One idea Amico promotes is expanding the use of nurse practitioners, an issue which came up during this year’s session. Another idea she has is to expand programs forgiving medical school debt for recent graduates who agree to practice in rural areas.

Increasing funding for education is another top priority. Amico proudly notes that she attended public schools growing up in Missouri, and says she also sends her own children to public schools near her home in Kennesaw. She aims to see more funding for public schools and for public school teachers, many of whom leave the profession after only a few years due to a confluence of factors including low pay and low levels of support. Amico is fine with the idea of charter schools, as long as traditional public schools are fully funded first.

“Public schools are what took a girl from the Ozarks all the way to Harvard,” Amico said. “Public schools are the single most important investment we can make as a state.”

She applauds Georgia government leaders for fully funding the state’s quality basic education formula this year, though Amico feels it should be done every single year as a matter of course rather than celebrated as a rare perk. This is the first year QBE has been fully funded in more than a decade.

Amico also wants to continue easing the adoption process in Georgia, regardless of the sexual orientation of the adopting parents.

“I don’t care who they come home to as a partner,” she said, noting that more and more children are entering foster care in the state as part of the fallout from the opioid crisis.

She’s in favor of stricter gun control laws as well, and points to a recent AJC poll indicating the majority of Georgians agree with her. A final priority is pushing for equal pay for equal work regardless of age or gender.

A number of Amico’s campaign issues closely resemble those of Republicans, which she freely admits. However, she said Republicans have held every statewide office for a dozen years now, and questions why they haven’t been able to reach those goals.

“The numbers say our leadership has failed,” she said. “I go out on the campaign trail, and sometimes I’m at the same events with some of the Republican candidates. They talk about how they’re going to fix rural healthcare and rural broadband, fully fund our schools and combat the opioid crisis. The first thing that goes through my mind is, ‘what the heck have you been doing for the last 12 years?”

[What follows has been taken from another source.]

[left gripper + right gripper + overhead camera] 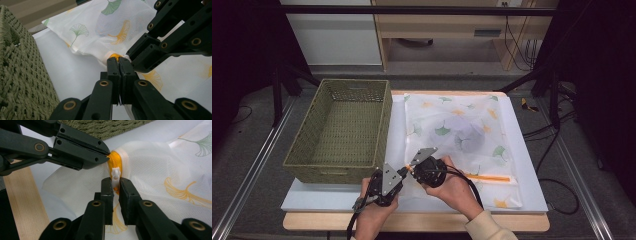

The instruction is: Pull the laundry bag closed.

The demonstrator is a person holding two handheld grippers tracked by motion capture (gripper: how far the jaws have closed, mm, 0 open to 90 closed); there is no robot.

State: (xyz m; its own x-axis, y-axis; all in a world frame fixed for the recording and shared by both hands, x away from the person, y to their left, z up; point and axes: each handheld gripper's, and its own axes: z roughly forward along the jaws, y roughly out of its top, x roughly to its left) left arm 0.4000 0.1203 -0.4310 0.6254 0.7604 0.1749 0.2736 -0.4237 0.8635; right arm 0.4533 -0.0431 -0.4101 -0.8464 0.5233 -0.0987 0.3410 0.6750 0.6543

Of course, before facing any Republicans Amico will have to beat Triana Arnold James in the Democratic primary on May 22. James has also identified access to health care as a top priority, and has been recognized for her work promoting cervical cancer awareness. Amico has vastly outraised her opponent, however, with $711,000 in donations as of March 31 compared to less than $10,000 for James.

In any case, Amico is glad that the top of Georgia’s ticket will feature two women, with either Stacey Abrams or Stacey Evans running for governor and herself or James seeking lieutenant governor.

While she’s new to running office, Amico said she’s not new to executive management, adding that in her opinion business and government have a lot in common in that she’s tasked with finding common ground between competing interests.

If elected, she plans to work hard to reach across the aisle, which will come in handy in a state senate that is nearly two-thirds Republican.

“The state senate this year did not prioritize well,” she says. ‘They passed a resolution about football players kneeling on a field. No matter what you think of that, because reasonable people can disagree, it does not fund one public school. It does not make one student in our public schools safer.”

As a first-time candidate and business owner, Amico also fits the “outsider” mold used by high-level politicians such as U.S. Senator David Perdue and even U.S. President Donald Trump. But she’s not thinking about a higher office yet, instead focusing only on the primary and then, if successful, on becoming Georgia’s lieutenant governor.

“All indications are that we absolutely can win in November,” Amico said. “The next step isn’t to think about another race. The next step is to figure out how to put a scorecard up every quarter, just like I do in business, that shows your results. The hard part starts on Nov. 7, when we actually start fixing problems and changing lives.”